### WHAT TO DO
Pictures in the data should be dropped; transcribe exactly the lines from the one that has "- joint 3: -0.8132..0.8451" through the one that has "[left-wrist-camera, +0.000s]".
..............................
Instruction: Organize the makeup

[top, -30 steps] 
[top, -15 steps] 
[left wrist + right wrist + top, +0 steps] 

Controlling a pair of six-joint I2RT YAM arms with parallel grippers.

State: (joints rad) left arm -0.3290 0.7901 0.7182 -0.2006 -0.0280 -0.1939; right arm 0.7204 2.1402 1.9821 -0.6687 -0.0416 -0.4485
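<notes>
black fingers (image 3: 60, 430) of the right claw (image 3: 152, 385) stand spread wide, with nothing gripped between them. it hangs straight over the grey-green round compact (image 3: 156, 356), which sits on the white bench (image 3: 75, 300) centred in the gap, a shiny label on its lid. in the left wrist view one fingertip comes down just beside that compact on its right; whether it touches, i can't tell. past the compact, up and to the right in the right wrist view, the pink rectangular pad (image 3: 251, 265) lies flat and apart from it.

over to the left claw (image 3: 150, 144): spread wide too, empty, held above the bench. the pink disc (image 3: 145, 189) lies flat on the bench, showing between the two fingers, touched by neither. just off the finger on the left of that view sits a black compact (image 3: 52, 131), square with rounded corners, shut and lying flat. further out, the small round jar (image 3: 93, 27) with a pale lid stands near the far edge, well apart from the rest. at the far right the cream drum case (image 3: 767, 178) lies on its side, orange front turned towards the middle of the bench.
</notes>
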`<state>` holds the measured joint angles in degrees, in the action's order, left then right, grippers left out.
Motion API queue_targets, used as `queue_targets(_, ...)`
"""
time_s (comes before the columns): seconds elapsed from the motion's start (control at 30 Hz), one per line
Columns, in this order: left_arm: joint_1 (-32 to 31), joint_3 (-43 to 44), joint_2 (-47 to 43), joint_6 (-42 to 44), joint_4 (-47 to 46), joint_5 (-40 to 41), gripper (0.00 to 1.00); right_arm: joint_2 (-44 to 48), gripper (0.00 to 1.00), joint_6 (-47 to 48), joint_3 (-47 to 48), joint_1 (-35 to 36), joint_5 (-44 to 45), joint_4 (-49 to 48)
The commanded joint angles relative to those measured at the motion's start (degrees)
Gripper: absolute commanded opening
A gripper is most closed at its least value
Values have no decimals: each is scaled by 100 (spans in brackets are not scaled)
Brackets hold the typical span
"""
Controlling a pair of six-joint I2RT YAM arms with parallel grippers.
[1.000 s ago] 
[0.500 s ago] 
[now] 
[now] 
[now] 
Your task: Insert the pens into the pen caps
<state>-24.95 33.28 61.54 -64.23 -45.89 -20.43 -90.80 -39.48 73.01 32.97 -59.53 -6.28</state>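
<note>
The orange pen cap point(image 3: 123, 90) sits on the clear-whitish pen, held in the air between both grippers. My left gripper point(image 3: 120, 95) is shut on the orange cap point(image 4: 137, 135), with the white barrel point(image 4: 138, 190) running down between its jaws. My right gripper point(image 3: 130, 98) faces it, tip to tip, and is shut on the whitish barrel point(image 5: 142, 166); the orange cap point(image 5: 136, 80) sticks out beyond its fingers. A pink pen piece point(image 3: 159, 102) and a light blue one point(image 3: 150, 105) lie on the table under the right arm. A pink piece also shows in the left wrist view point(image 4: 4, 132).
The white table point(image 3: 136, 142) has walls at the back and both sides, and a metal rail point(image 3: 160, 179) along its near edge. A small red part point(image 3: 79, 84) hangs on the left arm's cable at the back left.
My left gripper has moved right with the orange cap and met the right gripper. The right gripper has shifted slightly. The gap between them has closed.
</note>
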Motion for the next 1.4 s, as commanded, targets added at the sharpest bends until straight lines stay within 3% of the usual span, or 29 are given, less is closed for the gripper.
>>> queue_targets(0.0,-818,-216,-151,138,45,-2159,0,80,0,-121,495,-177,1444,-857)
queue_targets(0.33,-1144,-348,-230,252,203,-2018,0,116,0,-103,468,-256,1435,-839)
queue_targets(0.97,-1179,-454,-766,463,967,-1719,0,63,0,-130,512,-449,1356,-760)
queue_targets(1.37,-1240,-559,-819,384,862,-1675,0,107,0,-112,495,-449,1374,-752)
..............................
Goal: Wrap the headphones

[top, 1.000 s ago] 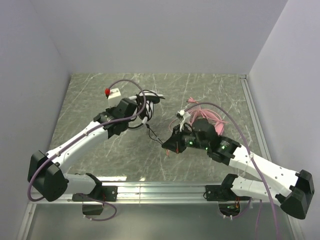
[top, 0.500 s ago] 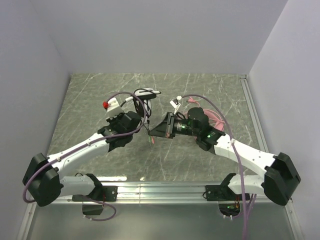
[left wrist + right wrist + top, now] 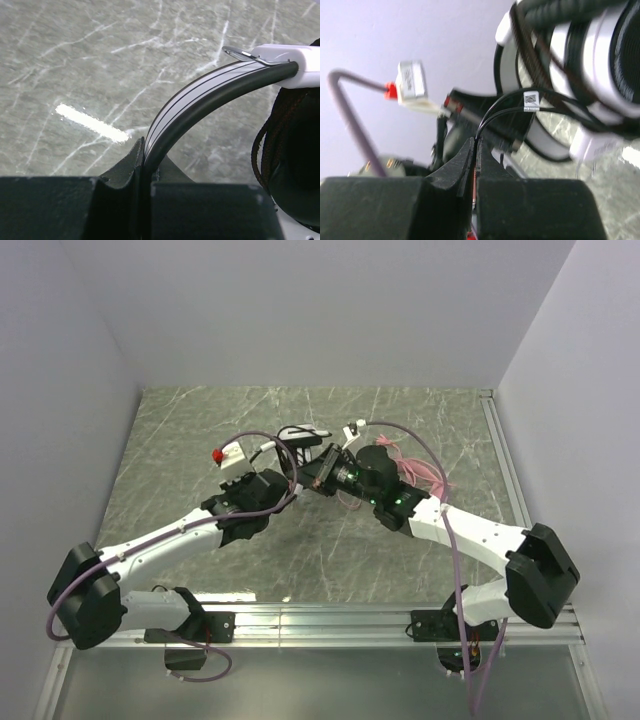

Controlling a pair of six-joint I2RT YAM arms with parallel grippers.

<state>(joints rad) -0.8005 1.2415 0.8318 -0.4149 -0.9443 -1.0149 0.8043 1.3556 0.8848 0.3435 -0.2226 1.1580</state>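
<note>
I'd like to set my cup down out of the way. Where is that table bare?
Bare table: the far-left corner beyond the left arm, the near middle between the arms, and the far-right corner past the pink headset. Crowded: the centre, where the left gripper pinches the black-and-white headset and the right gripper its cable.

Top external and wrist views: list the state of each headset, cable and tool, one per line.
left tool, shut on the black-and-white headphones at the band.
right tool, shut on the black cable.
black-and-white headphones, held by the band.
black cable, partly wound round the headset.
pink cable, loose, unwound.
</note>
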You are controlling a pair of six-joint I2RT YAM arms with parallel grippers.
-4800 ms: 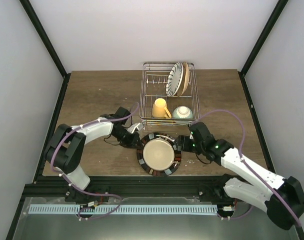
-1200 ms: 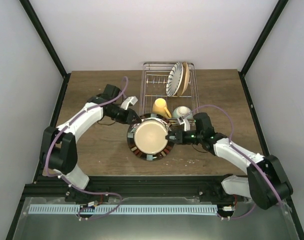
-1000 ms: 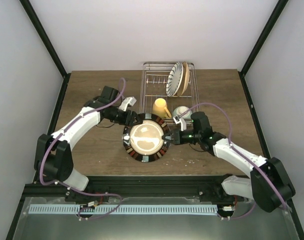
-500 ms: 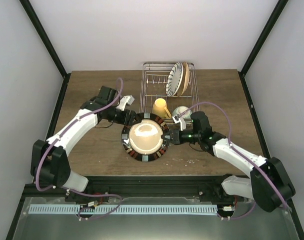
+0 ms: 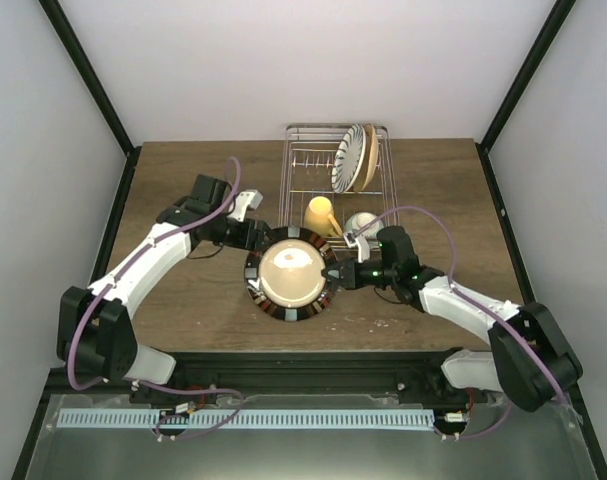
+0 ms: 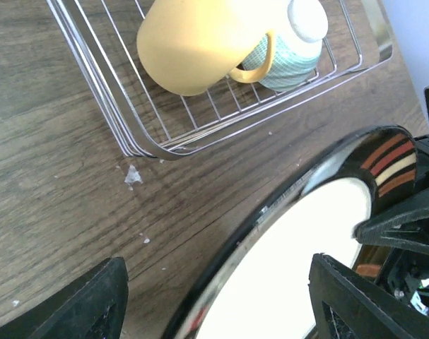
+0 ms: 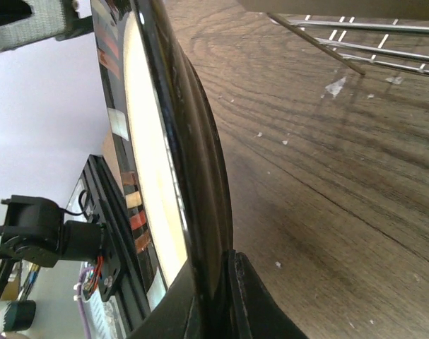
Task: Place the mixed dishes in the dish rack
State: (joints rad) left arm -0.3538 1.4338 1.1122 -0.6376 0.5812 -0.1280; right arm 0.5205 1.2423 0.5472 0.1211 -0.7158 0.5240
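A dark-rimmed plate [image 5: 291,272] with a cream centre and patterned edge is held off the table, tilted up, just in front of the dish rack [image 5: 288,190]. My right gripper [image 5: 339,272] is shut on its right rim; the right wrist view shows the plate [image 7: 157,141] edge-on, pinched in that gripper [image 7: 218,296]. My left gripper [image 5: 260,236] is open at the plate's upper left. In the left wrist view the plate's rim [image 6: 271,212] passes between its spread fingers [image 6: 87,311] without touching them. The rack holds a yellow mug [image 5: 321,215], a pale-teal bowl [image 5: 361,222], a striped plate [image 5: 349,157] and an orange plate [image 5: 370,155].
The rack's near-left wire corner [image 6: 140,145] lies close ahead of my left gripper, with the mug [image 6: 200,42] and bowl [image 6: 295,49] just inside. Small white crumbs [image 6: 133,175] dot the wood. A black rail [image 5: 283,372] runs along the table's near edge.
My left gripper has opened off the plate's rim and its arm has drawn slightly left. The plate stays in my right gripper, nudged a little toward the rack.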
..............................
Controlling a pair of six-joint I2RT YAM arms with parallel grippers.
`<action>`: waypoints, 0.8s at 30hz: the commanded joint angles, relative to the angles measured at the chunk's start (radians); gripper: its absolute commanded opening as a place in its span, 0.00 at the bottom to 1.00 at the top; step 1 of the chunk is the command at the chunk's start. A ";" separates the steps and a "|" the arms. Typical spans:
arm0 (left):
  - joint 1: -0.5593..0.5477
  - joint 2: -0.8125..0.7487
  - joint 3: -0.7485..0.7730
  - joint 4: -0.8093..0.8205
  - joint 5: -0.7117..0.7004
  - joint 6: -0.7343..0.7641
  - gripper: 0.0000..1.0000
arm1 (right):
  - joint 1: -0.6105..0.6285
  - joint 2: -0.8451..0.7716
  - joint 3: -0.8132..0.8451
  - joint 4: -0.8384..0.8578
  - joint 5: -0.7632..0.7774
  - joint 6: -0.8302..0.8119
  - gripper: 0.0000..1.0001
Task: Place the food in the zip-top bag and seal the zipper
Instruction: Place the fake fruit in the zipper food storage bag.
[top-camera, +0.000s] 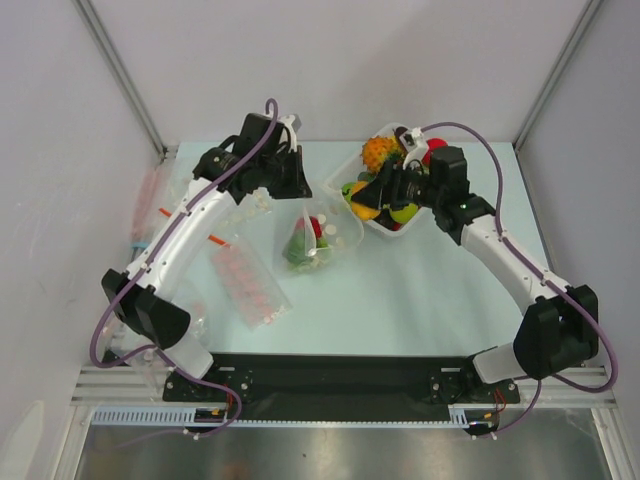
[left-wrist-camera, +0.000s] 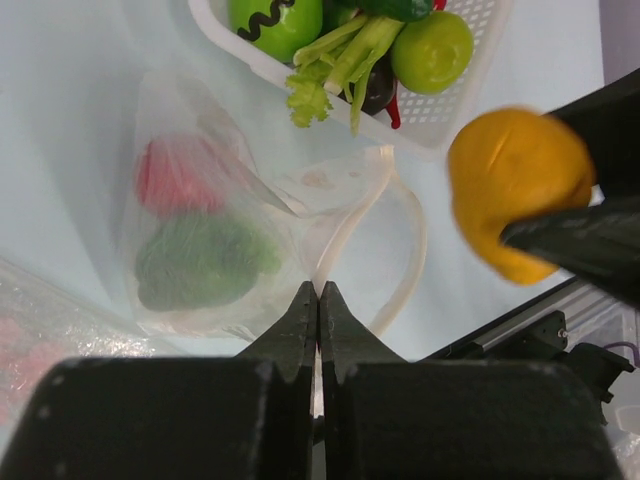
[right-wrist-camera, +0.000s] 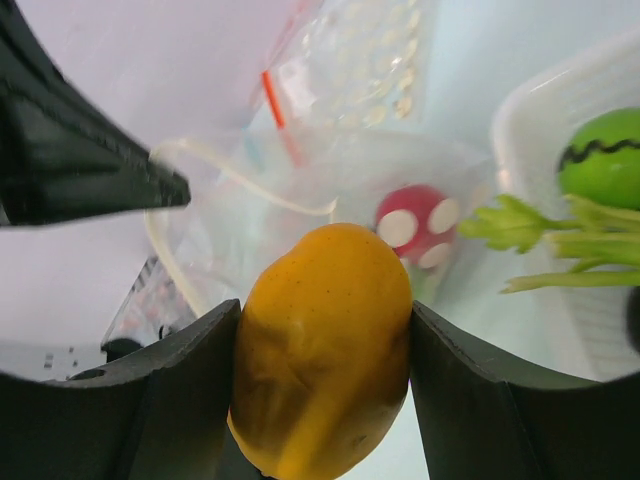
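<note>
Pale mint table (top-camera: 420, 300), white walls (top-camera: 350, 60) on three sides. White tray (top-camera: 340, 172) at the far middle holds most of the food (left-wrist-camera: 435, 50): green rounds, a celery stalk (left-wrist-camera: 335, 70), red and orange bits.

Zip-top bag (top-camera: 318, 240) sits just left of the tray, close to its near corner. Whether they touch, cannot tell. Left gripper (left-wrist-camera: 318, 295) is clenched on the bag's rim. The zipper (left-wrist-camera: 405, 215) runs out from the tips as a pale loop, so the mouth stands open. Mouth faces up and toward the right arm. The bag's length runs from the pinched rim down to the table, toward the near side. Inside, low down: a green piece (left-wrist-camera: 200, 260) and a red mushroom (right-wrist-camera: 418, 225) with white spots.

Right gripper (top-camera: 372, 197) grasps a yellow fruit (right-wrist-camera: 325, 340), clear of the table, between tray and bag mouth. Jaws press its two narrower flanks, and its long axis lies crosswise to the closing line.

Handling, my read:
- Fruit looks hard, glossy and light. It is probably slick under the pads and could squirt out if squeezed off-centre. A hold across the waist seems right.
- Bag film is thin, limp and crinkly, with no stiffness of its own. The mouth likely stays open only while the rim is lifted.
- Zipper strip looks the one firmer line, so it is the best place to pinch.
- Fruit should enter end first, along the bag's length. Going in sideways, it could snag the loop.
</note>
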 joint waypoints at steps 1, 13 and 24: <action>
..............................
### SOLUTION
  - joint 3: -0.8132..0.8451
  - joint 4: -0.8384..0.8578
  - joint 5: -0.7632..0.7774
  - joint 6: -0.8302..0.8119
  - gripper: 0.0000..1.0001
Task: Place the food in the zip-top bag and seal the zipper
Instruction: Place the fake fruit in the zipper food storage bag.
[top-camera, +0.000s] 
[left-wrist-camera, +0.000s] 

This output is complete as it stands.